“Mr. Speaker,” he said eloquently, “I am devoted to the good women of my State. If I thought that the women of my State wanted this bill passed I would vote for it; but, sir, I have every reason to believe that the good women of my State are opposed to this bill, and therefore;”
At this juncture another member handed to the orator a petition bearing the name of five thousand of the best known women in Georgia. The orator stammered, turned red, felt for his handkerchief, mopped his brow, and continued: “Mr. Speaker, I deeply regret that I did not see this petition yesterday. As it is, my vote is pledged.”

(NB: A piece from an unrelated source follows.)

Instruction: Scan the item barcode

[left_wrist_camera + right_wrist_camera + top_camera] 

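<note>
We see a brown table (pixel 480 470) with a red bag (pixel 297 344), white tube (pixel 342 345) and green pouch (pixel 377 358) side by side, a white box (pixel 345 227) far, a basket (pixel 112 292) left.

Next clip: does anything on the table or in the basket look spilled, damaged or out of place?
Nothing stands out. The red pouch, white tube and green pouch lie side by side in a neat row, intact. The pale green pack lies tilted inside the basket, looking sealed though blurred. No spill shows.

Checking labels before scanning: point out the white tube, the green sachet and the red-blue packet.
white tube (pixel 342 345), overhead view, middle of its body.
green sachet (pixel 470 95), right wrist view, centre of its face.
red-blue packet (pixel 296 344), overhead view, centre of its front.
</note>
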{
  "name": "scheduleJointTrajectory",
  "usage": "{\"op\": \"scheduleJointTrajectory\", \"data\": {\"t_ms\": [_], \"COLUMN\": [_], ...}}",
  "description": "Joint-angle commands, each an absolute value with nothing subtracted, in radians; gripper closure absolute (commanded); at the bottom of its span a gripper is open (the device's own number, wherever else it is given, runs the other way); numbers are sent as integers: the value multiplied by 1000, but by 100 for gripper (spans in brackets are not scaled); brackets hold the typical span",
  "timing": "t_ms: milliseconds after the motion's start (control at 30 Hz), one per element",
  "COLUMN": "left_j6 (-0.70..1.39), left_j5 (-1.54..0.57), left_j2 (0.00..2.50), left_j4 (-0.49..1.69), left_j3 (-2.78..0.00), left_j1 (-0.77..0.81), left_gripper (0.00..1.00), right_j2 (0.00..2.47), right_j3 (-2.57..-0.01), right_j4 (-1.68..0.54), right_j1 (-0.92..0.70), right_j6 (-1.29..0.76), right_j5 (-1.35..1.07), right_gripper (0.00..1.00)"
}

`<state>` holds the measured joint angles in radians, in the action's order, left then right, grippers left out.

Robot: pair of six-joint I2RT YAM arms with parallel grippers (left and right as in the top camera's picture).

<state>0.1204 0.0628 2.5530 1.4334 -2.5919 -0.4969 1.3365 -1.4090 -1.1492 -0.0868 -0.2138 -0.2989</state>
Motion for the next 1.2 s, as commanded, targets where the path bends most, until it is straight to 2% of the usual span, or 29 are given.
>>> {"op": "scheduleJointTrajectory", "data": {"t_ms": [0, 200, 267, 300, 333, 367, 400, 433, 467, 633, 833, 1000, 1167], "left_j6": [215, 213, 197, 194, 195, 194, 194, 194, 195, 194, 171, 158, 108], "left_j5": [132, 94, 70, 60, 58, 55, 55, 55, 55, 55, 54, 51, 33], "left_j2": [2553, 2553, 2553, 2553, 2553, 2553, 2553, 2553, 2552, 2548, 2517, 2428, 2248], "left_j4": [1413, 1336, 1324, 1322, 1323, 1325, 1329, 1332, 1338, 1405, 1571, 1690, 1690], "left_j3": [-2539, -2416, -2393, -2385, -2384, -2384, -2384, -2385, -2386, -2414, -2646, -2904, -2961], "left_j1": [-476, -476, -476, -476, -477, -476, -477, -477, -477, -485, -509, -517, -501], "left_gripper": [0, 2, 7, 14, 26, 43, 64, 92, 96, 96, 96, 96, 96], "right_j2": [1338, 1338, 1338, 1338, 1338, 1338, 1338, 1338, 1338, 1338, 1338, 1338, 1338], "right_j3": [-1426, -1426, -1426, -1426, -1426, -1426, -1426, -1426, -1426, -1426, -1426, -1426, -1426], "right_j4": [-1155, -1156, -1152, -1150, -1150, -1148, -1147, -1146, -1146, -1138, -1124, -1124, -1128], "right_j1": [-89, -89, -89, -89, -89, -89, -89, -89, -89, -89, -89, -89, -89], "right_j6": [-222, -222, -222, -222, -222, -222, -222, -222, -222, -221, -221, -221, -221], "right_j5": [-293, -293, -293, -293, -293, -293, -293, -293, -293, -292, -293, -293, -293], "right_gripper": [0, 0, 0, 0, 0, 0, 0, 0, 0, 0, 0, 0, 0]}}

Incidents of this kind have occurred too frequently for the women of the United States to escape their meaning. They have learned that they cannot have everything they want merely by asking for it. Also they have learned, or a large number of them have learned that the old theory of women being represented at the polls by their husbands is very largely a delusion.
The entrance of women in large numbers into labor unions, and into membership in the Women’s Trade Union League is another factor in the increasing interest of American women in suffrage. After a decision of the New York Court of Appeals that the law prohibiting night work of women was unconstitutional, nearly one thousand women book-binders in New York City made a public announcement that they would thenceforth work for the ballot. They had been indifferent before, but this close application of politics to their industrial situation—bookbinding is one of the night trades—made them alive to their own helplessness.

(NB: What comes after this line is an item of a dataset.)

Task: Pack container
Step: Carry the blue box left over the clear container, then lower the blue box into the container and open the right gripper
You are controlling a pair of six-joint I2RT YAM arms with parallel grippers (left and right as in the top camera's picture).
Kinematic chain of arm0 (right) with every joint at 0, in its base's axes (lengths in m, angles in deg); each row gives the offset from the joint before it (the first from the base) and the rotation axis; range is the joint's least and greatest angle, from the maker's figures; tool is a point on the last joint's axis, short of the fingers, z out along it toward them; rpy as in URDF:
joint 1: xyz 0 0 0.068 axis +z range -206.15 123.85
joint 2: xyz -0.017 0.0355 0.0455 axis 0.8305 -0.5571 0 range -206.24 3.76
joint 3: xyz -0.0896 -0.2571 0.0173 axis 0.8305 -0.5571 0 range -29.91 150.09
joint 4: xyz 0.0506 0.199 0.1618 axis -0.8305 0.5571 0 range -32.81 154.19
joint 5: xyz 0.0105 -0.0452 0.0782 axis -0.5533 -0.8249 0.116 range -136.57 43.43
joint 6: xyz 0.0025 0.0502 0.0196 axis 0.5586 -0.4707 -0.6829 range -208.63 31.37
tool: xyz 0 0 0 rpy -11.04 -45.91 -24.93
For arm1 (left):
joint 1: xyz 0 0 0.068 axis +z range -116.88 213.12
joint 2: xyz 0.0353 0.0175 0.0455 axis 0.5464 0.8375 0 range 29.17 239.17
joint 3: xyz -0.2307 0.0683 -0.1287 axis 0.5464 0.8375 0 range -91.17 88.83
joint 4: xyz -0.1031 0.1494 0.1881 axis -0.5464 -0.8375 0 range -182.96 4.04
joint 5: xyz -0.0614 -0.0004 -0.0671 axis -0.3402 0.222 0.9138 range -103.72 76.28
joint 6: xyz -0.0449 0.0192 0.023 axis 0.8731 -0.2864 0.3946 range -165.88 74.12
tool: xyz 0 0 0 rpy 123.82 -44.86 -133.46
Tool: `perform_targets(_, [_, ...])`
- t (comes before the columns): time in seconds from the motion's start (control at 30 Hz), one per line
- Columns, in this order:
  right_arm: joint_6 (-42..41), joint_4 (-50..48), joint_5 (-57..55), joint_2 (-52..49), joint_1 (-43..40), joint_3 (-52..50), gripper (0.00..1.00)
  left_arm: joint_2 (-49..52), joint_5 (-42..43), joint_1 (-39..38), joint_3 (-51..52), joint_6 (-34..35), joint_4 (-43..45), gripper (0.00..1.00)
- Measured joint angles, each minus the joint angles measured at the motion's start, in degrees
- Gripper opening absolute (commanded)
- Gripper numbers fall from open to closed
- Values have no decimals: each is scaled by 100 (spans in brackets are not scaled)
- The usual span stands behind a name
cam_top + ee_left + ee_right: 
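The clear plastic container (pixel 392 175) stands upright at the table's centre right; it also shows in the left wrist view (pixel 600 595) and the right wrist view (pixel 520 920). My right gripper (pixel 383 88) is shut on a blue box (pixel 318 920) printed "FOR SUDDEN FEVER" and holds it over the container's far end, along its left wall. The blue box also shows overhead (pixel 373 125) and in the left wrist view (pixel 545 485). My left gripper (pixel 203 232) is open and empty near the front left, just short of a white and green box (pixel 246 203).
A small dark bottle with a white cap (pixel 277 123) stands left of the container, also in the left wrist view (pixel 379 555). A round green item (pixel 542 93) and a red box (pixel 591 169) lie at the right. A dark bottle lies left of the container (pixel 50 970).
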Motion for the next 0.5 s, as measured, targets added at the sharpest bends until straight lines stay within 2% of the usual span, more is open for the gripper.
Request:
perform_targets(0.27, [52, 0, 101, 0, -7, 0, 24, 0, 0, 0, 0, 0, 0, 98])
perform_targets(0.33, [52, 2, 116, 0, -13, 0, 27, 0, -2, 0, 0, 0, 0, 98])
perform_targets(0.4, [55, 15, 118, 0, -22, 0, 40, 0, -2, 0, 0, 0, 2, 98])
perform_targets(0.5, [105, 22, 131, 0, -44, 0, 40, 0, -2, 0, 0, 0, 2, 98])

The shirt-waist strike and the garment workers’ strike in New York and Philadelphia, waged so bitterly in 1910, brought great numbers of women into the suffrage ranks. Not only were the women strikers convinced that the magistrates and the police treated them with more contempt than they did the voting men, but they perceived the need of securing better labor laws for themselves. The conviction that women of the wealthier classes would stand by them in securing favorable laws, as they stood by the strikers in the industrial struggle, was a strong lever to turn them towards the suffrage ranks.
[Illustration: MRS. HARRIOT STANTON BLATCH]
The Women’s Trade Union League building, used as strike headquarters in all strikes involving women workers, is a veritable center of suffrage sentiment in New York! One floor houses the offices of the Equality League of Self Supporting Women, of which Harriot Stanton Blatch is founder and president. This society, which is entirely made up of trade and professional workers, claims an approximate membership of twenty-two thousand. A number of unions belong to the League, and there is also a very large individual membership.
In Chicago the suffrage movement and the labor movement is more closely associated than in any other American city. In Chicago, it will be remembered, the Teachers’ Federation is a trade union and is allied to the Central Labor Union. Teachers, almost everywhere denied equal pay with men for equal work, are eager seekers for political power. When, as in Chicago, they are associated with labor, they become convinced suffragists.